Le ton est monté d'un cran lorsque Sonko a évoqué les négociations menées pendant deux années à la Primature portant sur la reprise du pétrole auprès de Yakaar Teranga, du phosphate auprès d'ICS, ainsi que du gaz auprès de Kosmos et BP, dans l'optique de faire profiter le peuple sénégalais des retombées de ces ressources. « Selon des renseignements qui m'ont été rapportés, Al Amine Lô aurait déclaré, lors d'une réunion confidentielle, que sa priorité est désormais l'amélioration du climat des affaires. Ce qui signifie une volonté de répondre aux attentes des investisseurs et partenaires économiques occidentaux », a révélé le Président de l’Assemblée nationale.

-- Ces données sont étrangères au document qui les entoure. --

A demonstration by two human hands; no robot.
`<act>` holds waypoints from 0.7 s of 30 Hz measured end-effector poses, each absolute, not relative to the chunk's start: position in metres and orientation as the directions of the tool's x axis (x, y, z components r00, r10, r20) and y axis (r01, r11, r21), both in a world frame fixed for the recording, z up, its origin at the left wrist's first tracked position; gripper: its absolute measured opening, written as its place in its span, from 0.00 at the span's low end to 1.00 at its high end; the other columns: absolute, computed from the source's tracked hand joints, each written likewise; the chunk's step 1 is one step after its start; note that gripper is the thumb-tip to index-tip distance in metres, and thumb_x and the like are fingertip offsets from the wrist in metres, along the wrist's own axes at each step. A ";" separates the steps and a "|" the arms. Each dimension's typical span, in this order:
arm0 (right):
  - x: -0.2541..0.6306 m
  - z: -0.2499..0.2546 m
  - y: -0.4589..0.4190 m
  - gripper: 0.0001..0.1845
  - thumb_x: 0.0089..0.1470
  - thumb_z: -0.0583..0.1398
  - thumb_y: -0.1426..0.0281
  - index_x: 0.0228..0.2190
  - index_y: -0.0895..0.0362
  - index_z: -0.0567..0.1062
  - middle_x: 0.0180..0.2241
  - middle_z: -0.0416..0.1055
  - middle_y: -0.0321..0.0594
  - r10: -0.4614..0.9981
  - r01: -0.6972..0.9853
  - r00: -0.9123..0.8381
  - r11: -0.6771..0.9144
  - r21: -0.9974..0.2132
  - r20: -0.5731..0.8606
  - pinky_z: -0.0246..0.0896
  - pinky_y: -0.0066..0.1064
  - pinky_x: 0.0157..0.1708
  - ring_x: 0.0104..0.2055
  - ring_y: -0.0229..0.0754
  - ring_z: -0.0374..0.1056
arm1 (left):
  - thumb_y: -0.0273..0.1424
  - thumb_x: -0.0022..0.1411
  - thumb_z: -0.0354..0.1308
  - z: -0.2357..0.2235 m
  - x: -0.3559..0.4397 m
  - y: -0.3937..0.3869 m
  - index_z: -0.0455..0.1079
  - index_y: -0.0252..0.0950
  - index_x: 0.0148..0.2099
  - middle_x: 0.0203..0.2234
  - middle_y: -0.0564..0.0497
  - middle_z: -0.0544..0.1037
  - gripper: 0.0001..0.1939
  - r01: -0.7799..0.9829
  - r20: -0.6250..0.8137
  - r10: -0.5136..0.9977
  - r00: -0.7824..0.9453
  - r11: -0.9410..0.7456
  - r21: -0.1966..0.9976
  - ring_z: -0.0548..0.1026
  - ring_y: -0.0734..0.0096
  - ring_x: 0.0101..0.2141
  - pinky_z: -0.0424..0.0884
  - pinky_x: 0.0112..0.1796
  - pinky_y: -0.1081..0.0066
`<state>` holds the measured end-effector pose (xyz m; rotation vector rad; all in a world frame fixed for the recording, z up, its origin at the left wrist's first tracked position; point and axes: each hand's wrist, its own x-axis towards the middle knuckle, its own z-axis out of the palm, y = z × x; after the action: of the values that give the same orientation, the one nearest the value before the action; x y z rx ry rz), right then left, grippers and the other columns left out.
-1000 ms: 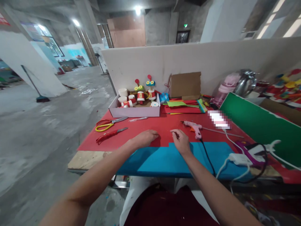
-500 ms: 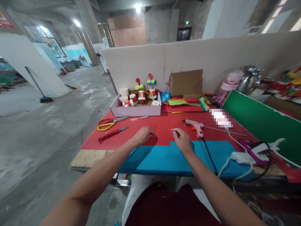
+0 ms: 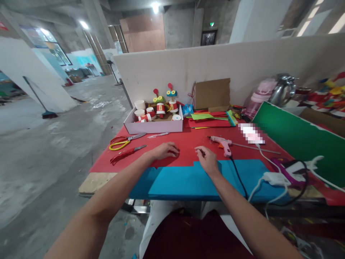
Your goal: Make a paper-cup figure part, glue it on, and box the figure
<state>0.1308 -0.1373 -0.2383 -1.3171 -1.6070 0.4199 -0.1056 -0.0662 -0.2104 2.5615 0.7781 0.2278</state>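
Note:
My left hand [image 3: 167, 150] rests palm down on the red table covering [image 3: 185, 142], its fingers spread and nothing visible in them. Across from it, my right hand [image 3: 206, 158] is curled with thumb and forefinger pressed together; whether anything tiny sits between the tips is too small to make out. A pink hot glue gun [image 3: 222, 143] lies just right of my right hand, a glue stick poking from its back. Left of my left hand lie red-and-yellow-handled scissors [image 3: 122, 142], a red-handled cutting tool [image 3: 126, 154] and a white pen [image 3: 158, 135].
A white box [image 3: 153, 127] holds paper cups and two cup figures. Beside it lie coloured paper sheets [image 3: 210, 120] and an upright cardboard piece [image 3: 212, 94]. A green board [image 3: 299, 133], pink bottle [image 3: 260, 97], metal jug [image 3: 283, 90] and a white power adapter [image 3: 276, 178] with cables occupy the right.
My left hand's fingers have spread out from a more bunched pose. My right hand stays nearly the same. The view has shifted slightly.

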 end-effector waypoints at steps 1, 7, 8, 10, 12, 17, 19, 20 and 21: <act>0.131 -0.238 -0.138 0.12 0.54 0.52 0.68 0.32 0.55 0.74 0.31 0.76 0.43 0.886 0.549 0.067 0.351 -0.759 0.458 0.67 0.35 0.34 0.33 0.45 0.73 | 0.28 0.63 0.55 -0.213 -0.106 -0.066 0.75 0.35 0.45 0.45 0.44 0.74 0.10 0.469 0.054 0.558 0.828 -0.741 0.481 0.71 0.68 0.46 0.65 0.48 0.71; 0.132 -0.236 -0.138 0.12 0.54 0.52 0.68 0.32 0.55 0.75 0.32 0.77 0.43 0.895 0.561 0.051 0.341 -0.754 0.443 0.67 0.34 0.35 0.35 0.44 0.73 | 0.27 0.65 0.48 -0.224 -0.102 -0.071 0.71 0.34 0.36 0.36 0.45 0.74 0.10 0.458 0.130 0.557 0.820 -0.776 0.434 0.70 0.68 0.40 0.66 0.43 0.71; 0.132 -0.236 -0.138 0.12 0.54 0.52 0.68 0.33 0.55 0.75 0.32 0.77 0.43 0.898 0.562 0.050 0.336 -0.756 0.437 0.67 0.34 0.35 0.35 0.44 0.73 | 0.26 0.66 0.47 -0.225 -0.099 -0.072 0.70 0.34 0.35 0.34 0.45 0.74 0.11 0.474 0.121 0.557 0.822 -0.786 0.396 0.69 0.68 0.39 0.66 0.42 0.71; 0.132 -0.236 -0.138 0.12 0.54 0.52 0.67 0.33 0.55 0.75 0.32 0.77 0.43 0.905 0.560 0.053 0.323 -0.763 0.421 0.67 0.34 0.35 0.35 0.44 0.74 | 0.24 0.65 0.45 -0.225 -0.090 -0.073 0.67 0.34 0.34 0.33 0.45 0.72 0.11 0.519 0.094 0.569 0.817 -0.797 0.310 0.68 0.67 0.37 0.65 0.40 0.71; 0.132 -0.235 -0.138 0.12 0.54 0.51 0.67 0.33 0.55 0.75 0.32 0.77 0.43 0.912 0.555 0.061 0.306 -0.774 0.405 0.67 0.34 0.35 0.34 0.44 0.74 | 0.21 0.62 0.44 -0.222 -0.084 -0.075 0.64 0.34 0.33 0.32 0.45 0.71 0.10 0.562 0.051 0.589 0.807 -0.791 0.240 0.67 0.67 0.34 0.64 0.38 0.70; 0.132 -0.234 -0.139 0.13 0.53 0.51 0.66 0.33 0.55 0.75 0.32 0.77 0.44 0.929 0.525 0.078 0.271 -0.807 0.363 0.67 0.33 0.33 0.33 0.44 0.73 | 0.24 0.63 0.42 -0.189 -0.115 -0.107 0.61 0.35 0.32 0.31 0.45 0.70 0.09 0.677 0.040 0.715 0.698 -0.678 0.287 0.67 0.66 0.32 0.64 0.36 0.70; 0.132 -0.234 -0.139 0.13 0.53 0.52 0.65 0.33 0.55 0.75 0.32 0.77 0.44 0.936 0.516 0.075 0.258 -0.817 0.343 0.67 0.33 0.33 0.33 0.44 0.73 | 0.29 0.65 0.41 -0.171 -0.153 -0.139 0.62 0.36 0.32 0.30 0.47 0.71 0.12 0.725 0.081 0.796 0.600 -0.584 0.364 0.68 0.66 0.33 0.63 0.36 0.71; 0.132 -0.234 -0.139 0.13 0.53 0.52 0.66 0.33 0.55 0.75 0.32 0.77 0.43 0.940 0.516 0.073 0.251 -0.819 0.335 0.67 0.33 0.33 0.33 0.44 0.73 | 0.32 0.65 0.41 -0.163 -0.176 -0.161 0.63 0.37 0.32 0.29 0.49 0.71 0.13 0.758 0.089 0.848 0.523 -0.510 0.405 0.67 0.68 0.31 0.63 0.34 0.72; 0.133 -0.234 -0.138 0.13 0.53 0.52 0.66 0.33 0.55 0.75 0.32 0.77 0.43 0.942 0.518 0.071 0.245 -0.820 0.327 0.67 0.33 0.33 0.33 0.43 0.73 | 0.36 0.64 0.43 -0.158 -0.200 -0.184 0.64 0.37 0.31 0.28 0.51 0.72 0.14 0.791 0.069 0.897 0.437 -0.419 0.446 0.67 0.69 0.30 0.63 0.33 0.73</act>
<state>0.1328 -0.1383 -0.2340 -1.4012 -1.5783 0.5684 -0.1999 -0.1842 -0.1581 2.3468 1.4409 0.4248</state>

Menace d'une offensive parlementaire et proposition de loi
Face à ce qu'il qualifie de sabotage, le leader de Pastef a brandi la menace d'une riposte législative directe : « Je déclare ici que nous allons faire des séries de motions de censure si Bassirou Diomaye Faye et son Premier ministre Al Amine Lô ne reculent pas dans cette posture de sabotage ». Cette déclaration, qui vise directement l'exécutif, traduit une fracture désormais publique entre le pouvoir et l'aile parlementaire majoritaire.